Converts DNS hostnames to their canonical comparison form following the ratified canonical-host normalization contract: Unicode NFC, case mapping, UTS-46 label mapping and validation (non-transitional, with `UseSTD3ASCIIRules`, `CheckHyphens`, `CheckBidi`, and `CheckJoiners`), conversion to lowercase ASCII A-labels, and DNS length verification, while preserving whether the input carried a single terminal root dot.
Arguments
- x
Character vector of hostnames. `NA` elements pass through as `NA` (missing, not invalid). Names are preserved.
- check_hyphens
Logical scalar.
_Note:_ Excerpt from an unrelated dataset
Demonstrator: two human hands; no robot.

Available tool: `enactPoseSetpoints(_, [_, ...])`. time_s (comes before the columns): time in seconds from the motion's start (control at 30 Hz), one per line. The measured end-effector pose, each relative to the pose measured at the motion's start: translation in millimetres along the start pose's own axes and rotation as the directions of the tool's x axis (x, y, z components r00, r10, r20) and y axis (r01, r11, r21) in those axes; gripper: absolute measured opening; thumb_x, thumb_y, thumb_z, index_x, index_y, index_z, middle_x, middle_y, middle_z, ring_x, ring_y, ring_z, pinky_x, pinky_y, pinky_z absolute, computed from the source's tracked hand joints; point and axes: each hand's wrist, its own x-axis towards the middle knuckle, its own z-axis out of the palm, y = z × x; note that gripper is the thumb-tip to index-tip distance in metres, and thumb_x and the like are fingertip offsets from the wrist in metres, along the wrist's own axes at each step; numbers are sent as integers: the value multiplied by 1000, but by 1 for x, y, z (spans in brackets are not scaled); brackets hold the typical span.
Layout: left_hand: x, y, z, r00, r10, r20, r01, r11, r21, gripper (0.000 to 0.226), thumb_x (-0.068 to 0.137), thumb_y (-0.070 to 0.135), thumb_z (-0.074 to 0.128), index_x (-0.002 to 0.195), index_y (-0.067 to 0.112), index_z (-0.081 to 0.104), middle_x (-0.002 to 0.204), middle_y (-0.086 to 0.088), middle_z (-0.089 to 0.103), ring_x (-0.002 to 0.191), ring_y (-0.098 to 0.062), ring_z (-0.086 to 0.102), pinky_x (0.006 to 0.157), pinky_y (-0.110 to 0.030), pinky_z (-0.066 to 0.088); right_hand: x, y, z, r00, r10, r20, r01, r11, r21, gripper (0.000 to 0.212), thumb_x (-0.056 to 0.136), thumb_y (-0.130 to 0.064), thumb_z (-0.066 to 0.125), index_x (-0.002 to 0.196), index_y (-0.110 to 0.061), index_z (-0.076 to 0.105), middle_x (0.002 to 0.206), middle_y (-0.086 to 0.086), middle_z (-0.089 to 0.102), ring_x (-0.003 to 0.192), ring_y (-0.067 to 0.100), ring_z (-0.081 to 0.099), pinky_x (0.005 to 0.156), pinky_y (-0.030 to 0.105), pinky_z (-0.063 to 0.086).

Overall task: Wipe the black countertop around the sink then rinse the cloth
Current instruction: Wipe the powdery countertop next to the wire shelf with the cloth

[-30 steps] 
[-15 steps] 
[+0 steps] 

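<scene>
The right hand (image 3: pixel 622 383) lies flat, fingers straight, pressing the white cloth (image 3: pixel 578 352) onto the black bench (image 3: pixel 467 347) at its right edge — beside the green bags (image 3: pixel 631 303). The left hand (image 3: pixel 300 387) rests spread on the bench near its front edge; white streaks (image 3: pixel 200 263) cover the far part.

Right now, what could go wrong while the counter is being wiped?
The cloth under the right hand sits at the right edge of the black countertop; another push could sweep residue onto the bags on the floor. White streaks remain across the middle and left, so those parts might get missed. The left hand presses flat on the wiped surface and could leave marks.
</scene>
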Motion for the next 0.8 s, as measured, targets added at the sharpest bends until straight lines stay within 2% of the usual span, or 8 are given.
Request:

When `TRUE` (the default) the UTS #46 `CheckHyphens` rule rejects `"–"` in the 3rd/4th positions and leading or trailing hyphens. `FALSE` drops that check.
- use_std3
Logical scalar. When `TRUE` (the default) `UseSTD3ASCIIRules` restricts ASCII to letters, digits, and hyphen. `FALSE` admits other ASCII (e.g. `"_"`) that the pinned table marks STD3-disallowed-but-valid.
- verify_dns_length
Logical scalar. When `TRUE` (the default) each A-label must be 1-63 octets and the whole host <= 253. `FALSE` drops the length limits (empty labels are still rejected as structural errors).
Value
A character vector the same length as `x`. Each element is the canonical lowercase ASCII A-label host, or `NA_character_` when the input is `NA` or invalid under the profile.
Details
Unlike [puny_encode()], invalid input is reported by returning `NA_character_` (never by aborting), so a caller can layer its own policy. The profile is fixed at one pinned Unicode version per release; see [normalization_profile_info()] for the machine-readable identity.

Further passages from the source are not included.